What needs to be done ->
The answer should be each line of the records that contains the word "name"; please copy them all.

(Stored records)

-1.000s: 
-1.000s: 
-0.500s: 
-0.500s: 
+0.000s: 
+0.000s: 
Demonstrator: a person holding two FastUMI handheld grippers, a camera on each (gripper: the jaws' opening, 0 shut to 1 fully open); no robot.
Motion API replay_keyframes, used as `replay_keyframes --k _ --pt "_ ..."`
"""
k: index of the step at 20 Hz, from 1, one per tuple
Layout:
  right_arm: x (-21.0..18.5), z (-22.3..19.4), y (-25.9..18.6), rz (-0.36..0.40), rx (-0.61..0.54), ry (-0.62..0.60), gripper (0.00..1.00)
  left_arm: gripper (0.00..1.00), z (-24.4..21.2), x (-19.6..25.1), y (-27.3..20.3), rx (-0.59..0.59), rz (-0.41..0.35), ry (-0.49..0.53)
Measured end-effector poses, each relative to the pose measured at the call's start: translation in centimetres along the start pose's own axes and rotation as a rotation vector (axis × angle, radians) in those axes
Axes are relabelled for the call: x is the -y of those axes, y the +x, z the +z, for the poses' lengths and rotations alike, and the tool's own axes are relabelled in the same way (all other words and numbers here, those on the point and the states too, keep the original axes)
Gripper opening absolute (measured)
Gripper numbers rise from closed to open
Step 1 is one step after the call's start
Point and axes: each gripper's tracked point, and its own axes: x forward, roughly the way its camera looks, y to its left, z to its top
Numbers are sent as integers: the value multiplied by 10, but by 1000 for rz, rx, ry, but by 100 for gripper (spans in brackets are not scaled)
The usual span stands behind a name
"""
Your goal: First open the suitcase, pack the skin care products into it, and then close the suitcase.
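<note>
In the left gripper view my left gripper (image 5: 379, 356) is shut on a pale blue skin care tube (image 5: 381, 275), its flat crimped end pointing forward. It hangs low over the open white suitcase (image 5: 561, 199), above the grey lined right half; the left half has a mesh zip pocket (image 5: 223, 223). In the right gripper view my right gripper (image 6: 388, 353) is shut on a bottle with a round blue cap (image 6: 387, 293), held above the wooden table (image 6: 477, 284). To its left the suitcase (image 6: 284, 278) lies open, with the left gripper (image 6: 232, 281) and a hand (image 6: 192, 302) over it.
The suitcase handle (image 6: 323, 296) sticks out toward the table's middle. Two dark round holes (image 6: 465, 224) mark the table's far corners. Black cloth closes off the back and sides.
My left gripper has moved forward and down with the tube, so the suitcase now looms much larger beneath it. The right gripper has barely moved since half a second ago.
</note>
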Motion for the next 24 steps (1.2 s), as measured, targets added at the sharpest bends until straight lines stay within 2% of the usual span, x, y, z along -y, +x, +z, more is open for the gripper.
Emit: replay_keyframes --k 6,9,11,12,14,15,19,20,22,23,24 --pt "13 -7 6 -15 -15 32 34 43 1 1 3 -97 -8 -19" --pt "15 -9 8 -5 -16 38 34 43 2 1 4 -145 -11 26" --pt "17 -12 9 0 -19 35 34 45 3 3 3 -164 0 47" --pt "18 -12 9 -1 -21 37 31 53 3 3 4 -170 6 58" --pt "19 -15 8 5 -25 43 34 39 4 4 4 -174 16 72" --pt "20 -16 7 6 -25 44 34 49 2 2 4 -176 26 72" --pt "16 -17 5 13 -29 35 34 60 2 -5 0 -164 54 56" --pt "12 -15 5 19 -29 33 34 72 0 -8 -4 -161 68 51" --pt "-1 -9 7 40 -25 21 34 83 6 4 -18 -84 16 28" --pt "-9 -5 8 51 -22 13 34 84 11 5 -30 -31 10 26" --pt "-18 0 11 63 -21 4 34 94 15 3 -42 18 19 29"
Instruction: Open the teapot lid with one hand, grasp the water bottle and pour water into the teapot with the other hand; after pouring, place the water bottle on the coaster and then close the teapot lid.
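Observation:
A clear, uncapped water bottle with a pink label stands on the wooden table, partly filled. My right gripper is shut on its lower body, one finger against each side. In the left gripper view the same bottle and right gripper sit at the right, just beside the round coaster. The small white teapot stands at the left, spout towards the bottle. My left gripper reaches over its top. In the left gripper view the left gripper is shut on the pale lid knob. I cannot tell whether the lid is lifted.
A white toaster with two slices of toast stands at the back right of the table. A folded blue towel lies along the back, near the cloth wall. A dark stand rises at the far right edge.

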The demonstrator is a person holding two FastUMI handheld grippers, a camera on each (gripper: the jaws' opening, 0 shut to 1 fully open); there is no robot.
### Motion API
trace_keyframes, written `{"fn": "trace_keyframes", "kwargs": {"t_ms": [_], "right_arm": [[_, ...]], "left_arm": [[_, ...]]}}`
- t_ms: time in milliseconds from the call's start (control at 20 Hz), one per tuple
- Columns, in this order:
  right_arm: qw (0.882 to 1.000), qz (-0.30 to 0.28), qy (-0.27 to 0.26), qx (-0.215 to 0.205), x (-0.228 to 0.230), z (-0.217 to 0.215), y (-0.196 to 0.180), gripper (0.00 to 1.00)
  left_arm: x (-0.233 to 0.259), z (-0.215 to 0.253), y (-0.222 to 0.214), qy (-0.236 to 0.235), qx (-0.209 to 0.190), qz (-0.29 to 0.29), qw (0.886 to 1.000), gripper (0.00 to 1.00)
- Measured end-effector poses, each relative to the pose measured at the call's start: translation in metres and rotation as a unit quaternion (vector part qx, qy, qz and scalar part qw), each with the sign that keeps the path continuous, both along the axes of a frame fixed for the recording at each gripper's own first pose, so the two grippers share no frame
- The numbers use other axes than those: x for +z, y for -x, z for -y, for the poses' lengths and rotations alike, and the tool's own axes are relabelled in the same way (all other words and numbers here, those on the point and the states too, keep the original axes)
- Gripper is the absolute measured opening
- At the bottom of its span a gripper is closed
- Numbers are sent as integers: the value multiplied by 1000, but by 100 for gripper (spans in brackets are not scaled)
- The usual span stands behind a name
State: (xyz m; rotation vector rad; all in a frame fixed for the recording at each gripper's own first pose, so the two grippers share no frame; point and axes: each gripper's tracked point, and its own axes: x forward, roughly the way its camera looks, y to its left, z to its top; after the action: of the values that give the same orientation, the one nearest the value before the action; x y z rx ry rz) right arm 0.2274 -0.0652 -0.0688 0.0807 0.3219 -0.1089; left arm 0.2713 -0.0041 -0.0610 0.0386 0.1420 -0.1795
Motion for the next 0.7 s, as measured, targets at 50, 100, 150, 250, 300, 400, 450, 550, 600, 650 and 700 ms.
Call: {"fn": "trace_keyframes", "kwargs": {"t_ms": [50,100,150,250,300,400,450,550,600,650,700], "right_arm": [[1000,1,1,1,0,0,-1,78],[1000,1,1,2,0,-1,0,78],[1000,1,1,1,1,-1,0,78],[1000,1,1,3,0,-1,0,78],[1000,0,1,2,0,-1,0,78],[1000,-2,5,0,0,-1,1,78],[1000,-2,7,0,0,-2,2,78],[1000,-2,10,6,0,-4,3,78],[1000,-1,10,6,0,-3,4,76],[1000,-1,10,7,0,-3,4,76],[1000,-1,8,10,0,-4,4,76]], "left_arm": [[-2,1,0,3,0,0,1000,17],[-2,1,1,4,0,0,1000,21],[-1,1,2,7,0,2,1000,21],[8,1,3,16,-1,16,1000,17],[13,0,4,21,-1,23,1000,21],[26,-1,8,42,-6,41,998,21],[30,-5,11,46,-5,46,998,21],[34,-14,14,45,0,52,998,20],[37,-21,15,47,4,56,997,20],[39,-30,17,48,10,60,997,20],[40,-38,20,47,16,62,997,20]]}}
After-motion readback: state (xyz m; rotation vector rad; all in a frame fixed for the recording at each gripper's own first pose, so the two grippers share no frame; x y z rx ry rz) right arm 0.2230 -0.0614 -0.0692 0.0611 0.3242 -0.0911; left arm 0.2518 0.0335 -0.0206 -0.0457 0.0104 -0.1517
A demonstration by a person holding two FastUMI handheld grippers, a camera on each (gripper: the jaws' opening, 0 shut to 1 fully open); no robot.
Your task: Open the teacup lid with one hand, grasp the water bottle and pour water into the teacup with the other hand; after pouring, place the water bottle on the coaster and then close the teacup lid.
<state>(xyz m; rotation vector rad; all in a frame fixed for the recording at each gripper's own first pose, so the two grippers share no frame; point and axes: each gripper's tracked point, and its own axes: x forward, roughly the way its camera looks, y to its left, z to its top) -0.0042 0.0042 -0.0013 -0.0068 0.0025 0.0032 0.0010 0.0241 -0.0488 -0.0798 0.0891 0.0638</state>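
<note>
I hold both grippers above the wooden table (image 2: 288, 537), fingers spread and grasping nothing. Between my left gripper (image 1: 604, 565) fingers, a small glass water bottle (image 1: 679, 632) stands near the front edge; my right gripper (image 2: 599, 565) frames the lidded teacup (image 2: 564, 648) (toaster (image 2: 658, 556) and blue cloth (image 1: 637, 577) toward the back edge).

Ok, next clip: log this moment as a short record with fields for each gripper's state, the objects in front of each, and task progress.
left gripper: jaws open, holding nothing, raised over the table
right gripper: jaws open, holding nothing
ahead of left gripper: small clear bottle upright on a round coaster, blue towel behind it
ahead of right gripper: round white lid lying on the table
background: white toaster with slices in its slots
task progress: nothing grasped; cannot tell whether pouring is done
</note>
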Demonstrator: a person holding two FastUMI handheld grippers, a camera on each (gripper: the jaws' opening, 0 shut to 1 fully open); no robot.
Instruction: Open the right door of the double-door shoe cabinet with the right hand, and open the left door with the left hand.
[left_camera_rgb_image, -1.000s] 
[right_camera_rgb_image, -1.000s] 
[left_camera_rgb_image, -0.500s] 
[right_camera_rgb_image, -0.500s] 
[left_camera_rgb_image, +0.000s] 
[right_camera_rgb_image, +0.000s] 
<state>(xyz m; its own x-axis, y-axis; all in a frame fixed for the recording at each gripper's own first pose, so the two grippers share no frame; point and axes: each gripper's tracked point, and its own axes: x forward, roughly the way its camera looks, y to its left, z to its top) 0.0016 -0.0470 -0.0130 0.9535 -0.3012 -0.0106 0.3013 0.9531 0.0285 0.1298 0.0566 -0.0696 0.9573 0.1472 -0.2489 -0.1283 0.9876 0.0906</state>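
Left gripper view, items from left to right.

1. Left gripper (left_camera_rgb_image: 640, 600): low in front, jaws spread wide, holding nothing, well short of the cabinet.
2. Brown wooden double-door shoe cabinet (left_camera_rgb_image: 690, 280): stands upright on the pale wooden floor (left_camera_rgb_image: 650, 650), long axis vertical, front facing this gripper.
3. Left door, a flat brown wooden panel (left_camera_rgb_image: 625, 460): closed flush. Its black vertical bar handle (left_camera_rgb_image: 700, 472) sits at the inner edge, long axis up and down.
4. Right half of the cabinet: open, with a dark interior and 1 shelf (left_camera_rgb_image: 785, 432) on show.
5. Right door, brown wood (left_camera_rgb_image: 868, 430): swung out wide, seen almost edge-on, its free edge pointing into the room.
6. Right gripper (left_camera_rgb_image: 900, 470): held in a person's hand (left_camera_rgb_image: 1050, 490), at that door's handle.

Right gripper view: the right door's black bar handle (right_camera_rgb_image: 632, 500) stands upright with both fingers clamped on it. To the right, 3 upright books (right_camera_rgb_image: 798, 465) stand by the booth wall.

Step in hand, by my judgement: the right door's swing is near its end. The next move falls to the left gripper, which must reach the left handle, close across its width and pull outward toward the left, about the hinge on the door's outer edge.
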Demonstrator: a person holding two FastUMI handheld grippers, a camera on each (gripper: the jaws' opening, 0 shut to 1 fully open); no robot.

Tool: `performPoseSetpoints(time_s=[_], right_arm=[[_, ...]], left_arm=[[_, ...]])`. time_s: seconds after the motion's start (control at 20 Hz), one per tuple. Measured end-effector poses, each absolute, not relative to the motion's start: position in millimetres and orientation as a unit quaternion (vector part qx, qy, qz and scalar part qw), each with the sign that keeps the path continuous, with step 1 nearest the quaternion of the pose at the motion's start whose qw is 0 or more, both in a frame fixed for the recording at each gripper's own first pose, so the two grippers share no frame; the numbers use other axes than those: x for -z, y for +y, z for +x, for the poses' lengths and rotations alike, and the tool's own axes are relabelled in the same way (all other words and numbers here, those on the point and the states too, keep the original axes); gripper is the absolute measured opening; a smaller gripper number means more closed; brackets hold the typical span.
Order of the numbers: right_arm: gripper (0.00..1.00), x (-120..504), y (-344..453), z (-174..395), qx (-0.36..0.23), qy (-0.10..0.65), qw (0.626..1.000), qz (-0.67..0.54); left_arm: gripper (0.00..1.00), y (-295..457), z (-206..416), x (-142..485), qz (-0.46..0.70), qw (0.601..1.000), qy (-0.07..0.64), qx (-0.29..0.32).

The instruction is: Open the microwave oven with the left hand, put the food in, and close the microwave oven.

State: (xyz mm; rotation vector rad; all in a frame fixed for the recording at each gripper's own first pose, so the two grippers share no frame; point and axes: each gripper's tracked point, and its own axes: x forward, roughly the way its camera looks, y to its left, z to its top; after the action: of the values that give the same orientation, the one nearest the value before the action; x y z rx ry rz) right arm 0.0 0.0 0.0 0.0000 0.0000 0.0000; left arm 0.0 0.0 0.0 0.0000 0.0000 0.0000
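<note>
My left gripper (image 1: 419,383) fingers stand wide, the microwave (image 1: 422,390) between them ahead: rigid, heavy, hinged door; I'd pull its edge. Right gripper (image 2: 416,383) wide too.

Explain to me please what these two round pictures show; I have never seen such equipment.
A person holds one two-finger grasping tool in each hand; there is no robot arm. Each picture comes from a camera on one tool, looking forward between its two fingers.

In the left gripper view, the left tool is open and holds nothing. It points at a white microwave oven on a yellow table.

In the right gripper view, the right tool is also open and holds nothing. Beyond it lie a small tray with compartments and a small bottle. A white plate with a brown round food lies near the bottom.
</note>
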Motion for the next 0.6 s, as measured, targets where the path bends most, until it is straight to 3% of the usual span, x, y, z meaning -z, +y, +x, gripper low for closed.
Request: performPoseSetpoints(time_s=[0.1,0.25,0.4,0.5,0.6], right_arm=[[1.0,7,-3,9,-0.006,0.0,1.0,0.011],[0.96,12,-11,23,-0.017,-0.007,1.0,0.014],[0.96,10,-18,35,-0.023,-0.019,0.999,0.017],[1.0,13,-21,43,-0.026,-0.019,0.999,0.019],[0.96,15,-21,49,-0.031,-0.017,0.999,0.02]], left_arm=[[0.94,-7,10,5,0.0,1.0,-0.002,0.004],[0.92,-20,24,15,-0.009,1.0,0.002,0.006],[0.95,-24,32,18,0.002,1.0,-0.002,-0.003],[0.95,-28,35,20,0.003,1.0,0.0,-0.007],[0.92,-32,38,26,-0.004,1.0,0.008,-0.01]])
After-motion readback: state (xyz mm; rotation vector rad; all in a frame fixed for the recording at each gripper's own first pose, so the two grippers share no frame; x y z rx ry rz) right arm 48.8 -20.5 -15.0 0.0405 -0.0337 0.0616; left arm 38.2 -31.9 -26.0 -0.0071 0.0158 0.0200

Your solution ->
The usual span stands behind a name
- The usual span stands behind a name

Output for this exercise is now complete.